→ **INFORMATION SUPPLIED**:
········
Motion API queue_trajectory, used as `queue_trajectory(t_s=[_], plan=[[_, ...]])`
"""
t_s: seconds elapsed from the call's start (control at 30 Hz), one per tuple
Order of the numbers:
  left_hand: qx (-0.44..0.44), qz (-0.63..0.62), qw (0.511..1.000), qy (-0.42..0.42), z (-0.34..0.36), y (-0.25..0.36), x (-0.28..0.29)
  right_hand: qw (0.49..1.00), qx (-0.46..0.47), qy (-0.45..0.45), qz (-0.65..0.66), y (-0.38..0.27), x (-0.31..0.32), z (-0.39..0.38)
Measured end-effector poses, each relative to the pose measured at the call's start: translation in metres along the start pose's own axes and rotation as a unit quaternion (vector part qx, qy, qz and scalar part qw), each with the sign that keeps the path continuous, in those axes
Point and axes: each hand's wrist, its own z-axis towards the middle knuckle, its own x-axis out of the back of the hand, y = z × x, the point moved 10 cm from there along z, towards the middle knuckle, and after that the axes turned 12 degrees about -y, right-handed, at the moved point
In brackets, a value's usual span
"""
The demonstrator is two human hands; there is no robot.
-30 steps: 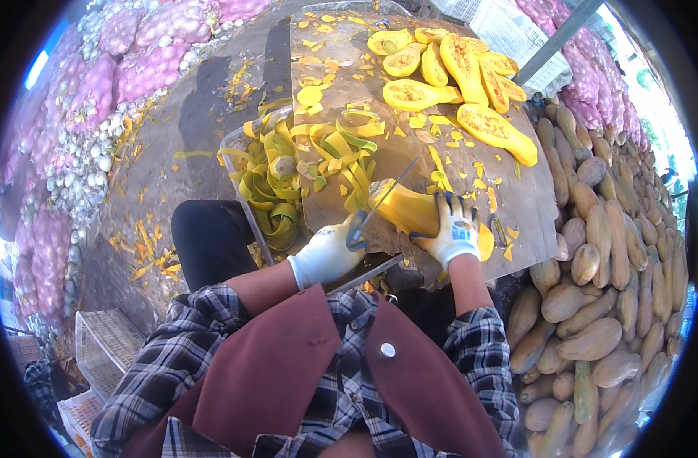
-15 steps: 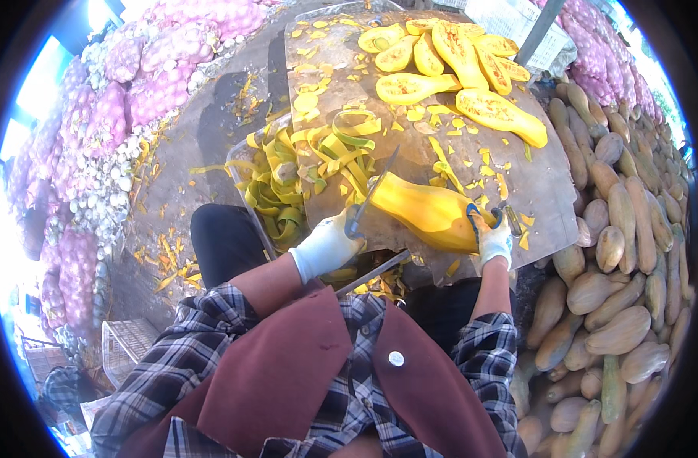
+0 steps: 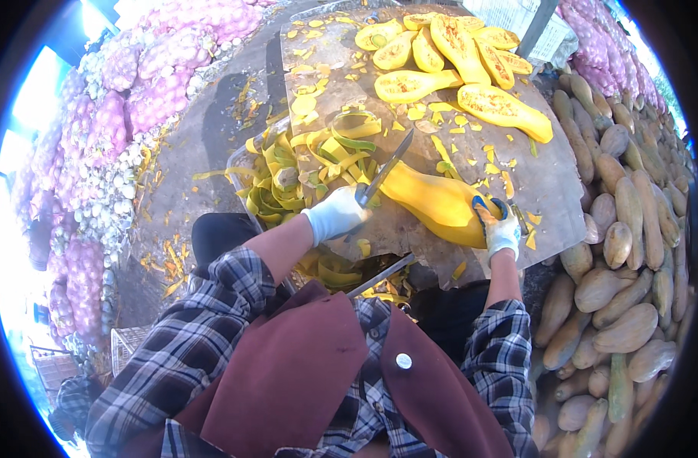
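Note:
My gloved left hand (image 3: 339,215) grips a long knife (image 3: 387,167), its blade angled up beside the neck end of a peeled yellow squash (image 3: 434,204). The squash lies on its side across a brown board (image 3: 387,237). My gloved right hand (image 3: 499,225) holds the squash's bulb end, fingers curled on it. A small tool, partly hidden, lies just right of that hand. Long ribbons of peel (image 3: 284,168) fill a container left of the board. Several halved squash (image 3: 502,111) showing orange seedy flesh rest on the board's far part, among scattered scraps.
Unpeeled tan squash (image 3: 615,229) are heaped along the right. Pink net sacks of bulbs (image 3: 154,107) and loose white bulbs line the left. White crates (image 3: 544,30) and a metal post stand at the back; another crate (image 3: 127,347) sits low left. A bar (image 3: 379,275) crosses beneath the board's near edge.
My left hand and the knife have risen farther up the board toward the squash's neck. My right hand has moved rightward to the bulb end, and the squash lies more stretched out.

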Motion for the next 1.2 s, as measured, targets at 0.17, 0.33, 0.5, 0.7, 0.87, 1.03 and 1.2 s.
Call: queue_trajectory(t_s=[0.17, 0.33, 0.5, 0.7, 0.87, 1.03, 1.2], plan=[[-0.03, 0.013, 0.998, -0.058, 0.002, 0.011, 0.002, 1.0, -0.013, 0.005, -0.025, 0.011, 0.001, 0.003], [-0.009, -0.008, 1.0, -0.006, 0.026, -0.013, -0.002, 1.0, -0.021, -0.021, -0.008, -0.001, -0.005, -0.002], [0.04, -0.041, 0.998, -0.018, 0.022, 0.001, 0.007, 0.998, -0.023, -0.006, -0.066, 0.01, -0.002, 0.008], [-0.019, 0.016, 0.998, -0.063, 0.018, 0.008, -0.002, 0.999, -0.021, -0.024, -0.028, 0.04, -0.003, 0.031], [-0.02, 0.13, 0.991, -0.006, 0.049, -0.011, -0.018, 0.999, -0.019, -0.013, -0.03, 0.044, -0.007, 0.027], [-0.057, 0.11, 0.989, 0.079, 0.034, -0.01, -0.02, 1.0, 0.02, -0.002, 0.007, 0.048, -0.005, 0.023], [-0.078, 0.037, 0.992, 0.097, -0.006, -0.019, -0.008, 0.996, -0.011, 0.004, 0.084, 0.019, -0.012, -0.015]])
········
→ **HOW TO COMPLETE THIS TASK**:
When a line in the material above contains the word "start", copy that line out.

→ **ANSWER SPACE**:
t_s: seconds elapsed from the call's start (control at 30 Hz), one per tuple
Measured end-effector poses, each relative to the pose measured at the call's start: translation in metres along the start pose's own axes and rotation as a unit quaternion (vector part qx, qy, qz and scalar part qw), each with the sign that keeps the path continuous, in those axes

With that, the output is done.